## What you need to do
The required output is the exact run of lines below that opens at the line with "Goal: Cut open" and closes at the line with "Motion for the".

## Recorded data
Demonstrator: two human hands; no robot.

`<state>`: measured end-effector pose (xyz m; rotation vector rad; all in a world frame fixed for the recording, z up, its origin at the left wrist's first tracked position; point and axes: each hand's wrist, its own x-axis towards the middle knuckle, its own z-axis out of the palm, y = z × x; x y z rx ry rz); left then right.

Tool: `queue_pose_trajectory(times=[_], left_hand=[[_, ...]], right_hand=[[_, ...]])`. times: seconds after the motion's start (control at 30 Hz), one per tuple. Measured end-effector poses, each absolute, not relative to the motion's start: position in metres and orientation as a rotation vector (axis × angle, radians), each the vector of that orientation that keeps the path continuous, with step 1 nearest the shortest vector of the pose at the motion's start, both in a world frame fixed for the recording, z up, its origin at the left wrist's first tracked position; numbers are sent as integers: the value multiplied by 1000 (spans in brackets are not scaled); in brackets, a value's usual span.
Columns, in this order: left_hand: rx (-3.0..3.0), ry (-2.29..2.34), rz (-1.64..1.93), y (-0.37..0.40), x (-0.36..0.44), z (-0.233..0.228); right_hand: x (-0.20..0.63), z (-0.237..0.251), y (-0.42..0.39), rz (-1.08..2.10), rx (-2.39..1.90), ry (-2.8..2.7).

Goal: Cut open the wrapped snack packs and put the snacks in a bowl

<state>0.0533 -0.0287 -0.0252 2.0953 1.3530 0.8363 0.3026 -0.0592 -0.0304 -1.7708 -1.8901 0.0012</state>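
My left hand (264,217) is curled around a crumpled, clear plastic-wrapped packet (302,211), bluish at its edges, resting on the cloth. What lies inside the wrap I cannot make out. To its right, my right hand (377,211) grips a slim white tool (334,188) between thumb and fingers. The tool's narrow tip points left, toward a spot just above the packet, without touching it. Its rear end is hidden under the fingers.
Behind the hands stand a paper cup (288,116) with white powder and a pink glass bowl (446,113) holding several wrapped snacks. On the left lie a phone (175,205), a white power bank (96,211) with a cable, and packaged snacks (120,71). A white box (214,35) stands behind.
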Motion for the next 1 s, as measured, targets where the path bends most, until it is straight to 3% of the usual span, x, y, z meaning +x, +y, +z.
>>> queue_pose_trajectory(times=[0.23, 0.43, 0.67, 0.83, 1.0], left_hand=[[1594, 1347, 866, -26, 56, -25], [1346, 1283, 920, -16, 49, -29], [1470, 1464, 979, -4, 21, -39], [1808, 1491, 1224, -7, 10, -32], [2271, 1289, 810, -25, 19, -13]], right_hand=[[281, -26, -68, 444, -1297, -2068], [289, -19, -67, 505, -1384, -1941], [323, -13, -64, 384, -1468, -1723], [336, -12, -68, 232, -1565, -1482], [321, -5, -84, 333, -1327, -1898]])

## Solution to this exercise
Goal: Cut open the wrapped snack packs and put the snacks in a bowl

<state>0.0533 -0.0287 -0.0252 2.0953 1.3530 0.8363 0.3026 -0.0592 -0.0304 -1.7708 -1.8901 0.0012</state>
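My left hand (264,217) is curled around a crumpled, clear plastic-wrapped packet (302,211), bluish at its edges, resting on the cloth. What lies inside the wrap I cannot make out. To its right, my right hand (377,211) grips a slim white tool (334,188) between thumb and fingers. The tool's narrow tip points left, toward a spot just above the packet, without touching it. Its rear end is hidden under the fingers.
Behind the hands stand a paper cup (288,116) with white powder and a pink glass bowl (446,113) holding several wrapped snacks. On the left lie a phone (175,205), a white power bank (96,211) with a cable, and packaged snacks (120,71). A white box (214,35) stands behind.
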Motion for the next 1 s, as measured, targets where the path bends most, until it is straight to 3% of the usual span, x, y, z meaning +x, +y, +z.

For this exercise, the answer is now complete.